(Beginning of DATA)
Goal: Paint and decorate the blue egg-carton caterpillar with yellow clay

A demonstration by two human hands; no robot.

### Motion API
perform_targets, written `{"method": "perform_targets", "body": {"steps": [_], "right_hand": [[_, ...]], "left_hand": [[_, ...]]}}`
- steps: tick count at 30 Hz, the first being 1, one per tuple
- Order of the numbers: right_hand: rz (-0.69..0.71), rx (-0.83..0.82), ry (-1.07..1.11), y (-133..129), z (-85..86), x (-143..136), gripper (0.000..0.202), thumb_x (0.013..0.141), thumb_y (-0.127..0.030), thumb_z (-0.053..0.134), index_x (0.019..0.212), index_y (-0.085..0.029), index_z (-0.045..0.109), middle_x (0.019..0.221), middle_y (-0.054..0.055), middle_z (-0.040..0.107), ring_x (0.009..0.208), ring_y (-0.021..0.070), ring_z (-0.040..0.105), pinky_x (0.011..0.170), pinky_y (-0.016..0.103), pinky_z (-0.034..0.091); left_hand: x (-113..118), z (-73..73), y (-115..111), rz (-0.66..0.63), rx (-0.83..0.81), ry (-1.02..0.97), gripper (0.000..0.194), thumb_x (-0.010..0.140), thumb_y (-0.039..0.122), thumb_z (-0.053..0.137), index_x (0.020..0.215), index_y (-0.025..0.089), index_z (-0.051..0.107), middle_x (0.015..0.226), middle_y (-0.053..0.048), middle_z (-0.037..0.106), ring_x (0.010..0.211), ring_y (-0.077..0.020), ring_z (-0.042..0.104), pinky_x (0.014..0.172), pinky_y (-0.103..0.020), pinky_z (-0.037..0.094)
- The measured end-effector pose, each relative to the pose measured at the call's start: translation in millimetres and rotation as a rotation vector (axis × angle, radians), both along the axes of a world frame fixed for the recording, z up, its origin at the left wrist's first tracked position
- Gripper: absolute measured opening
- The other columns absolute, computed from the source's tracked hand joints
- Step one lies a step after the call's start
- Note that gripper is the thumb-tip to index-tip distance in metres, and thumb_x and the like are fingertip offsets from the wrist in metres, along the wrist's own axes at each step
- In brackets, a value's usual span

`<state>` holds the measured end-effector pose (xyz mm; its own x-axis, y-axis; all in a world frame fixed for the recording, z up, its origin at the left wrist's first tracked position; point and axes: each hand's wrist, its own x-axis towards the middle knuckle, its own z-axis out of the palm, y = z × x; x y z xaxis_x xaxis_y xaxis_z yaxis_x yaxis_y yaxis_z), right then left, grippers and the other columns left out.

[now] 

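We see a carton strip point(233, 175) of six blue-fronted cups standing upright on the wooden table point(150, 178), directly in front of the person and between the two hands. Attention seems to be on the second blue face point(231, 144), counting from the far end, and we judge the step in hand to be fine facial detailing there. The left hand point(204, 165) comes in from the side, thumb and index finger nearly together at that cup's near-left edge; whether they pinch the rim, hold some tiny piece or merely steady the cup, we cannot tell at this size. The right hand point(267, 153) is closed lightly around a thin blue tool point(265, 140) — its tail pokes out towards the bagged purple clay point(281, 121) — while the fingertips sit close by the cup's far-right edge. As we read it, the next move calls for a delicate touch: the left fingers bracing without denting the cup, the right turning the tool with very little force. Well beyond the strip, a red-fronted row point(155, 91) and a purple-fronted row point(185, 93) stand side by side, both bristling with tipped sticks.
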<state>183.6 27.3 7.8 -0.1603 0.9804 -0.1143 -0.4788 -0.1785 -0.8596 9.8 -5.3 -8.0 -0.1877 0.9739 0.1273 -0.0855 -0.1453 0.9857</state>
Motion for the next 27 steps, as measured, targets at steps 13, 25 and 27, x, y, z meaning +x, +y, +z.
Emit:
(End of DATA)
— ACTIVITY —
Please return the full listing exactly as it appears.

— FINISHED EXERCISE —
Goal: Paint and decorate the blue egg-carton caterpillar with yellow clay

A demonstration by two human hands; no robot.

### Motion API
perform_targets, written `{"method": "perform_targets", "body": {"steps": [_], "right_hand": [[_, ...]], "left_hand": [[_, ...]]}}`
- steps: tick count at 30 Hz, the first being 1, one per tuple
- Order of the numbers: right_hand: rz (-0.69..0.71), rx (-0.83..0.82), ry (-1.07..1.11), y (-133..129), z (-85..86), x (-143..136), gripper (0.000..0.202), thumb_x (0.013..0.141), thumb_y (-0.127..0.030), thumb_z (-0.053..0.134), index_x (0.019..0.212), index_y (-0.085..0.029), index_z (-0.045..0.109), middle_x (0.019..0.221), middle_y (-0.054..0.055), middle_z (-0.040..0.107), ring_x (0.009..0.208), ring_y (-0.021..0.070), ring_z (-0.040..0.105), pinky_x (0.011..0.170), pinky_y (-0.016..0.103), pinky_z (-0.034..0.091); left_hand: x (-113..118), z (-73..73), y (-115..111), rz (-0.66..0.63), rx (-0.83..0.81), ry (-1.02..0.97), gripper (0.000..0.194), thumb_x (-0.010..0.140), thumb_y (-0.039..0.122), thumb_z (-0.053..0.137), index_x (0.020..0.215), index_y (-0.025..0.089), index_z (-0.051..0.107), middle_x (0.015..0.226), middle_y (-0.053..0.048), middle_z (-0.037..0.106), ring_x (0.010..0.211), ring_y (-0.077..0.020), ring_z (-0.042..0.104), pinky_x (0.014..0.172), pinky_y (-0.103..0.020), pinky_z (-0.037..0.094)
- The measured end-effector pose, each relative to the pose measured at the call's start: translation in millimetres and rotation as a rotation vector (axis × angle, radians), both along the axes of a world frame fixed for the recording, z up, its origin at the left wrist's first tracked position
- Gripper: absolute measured opening
- The other columns absolute, computed from the source's tracked hand joints
- Step one lies a step after the call's start
- Note that gripper is the thumb-tip to index-tip distance in metres, and thumb_x and the like are fingertip offsets from the wrist in metres, along the wrist's own axes at each step
- In brackets, a value's usual span

`<state>` holds the measured end-effector pose (xyz mm; its own x-axis, y-axis; all in a world frame fixed for the recording, z up, its origin at the left wrist's first tracked position; point and axes: each hand's wrist, its own x-axis towards the middle knuckle, its own z-axis out of the palm, y = z × x; x y z xaxis_x xaxis_y xaxis_z yaxis_x yaxis_y yaxis_z), right then left, grippers and the other columns left out.

[now] 

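We see a carton strip point(233, 175) of six blue-fronted cups standing upright on the wooden table point(150, 178), directly in front of the person and between the two hands. Attention seems to be on the second blue face point(231, 144), counting from the far end, and we judge the step in hand to be fine facial detailing there. The left hand point(204, 165) comes in from the side, thumb and index finger nearly together at that cup's near-left edge; whether they pinch the rim, hold some tiny piece or merely steady the cup, we cannot tell at this size. The right hand point(267, 153) is closed lightly around a thin blue tool point(265, 140) — its tail pokes out towards the bagged purple clay point(281, 121) — while the fingertips sit close by the cup's far-right edge. As we read it, the next move calls for a delicate touch: the left fingers bracing without denting the cup, the right turning the tool with very little force. Well beyond the strip, a red-fronted row point(155, 91) and a purple-fronted row point(185, 93) stand side by side, both bristling with tipped sticks.
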<state>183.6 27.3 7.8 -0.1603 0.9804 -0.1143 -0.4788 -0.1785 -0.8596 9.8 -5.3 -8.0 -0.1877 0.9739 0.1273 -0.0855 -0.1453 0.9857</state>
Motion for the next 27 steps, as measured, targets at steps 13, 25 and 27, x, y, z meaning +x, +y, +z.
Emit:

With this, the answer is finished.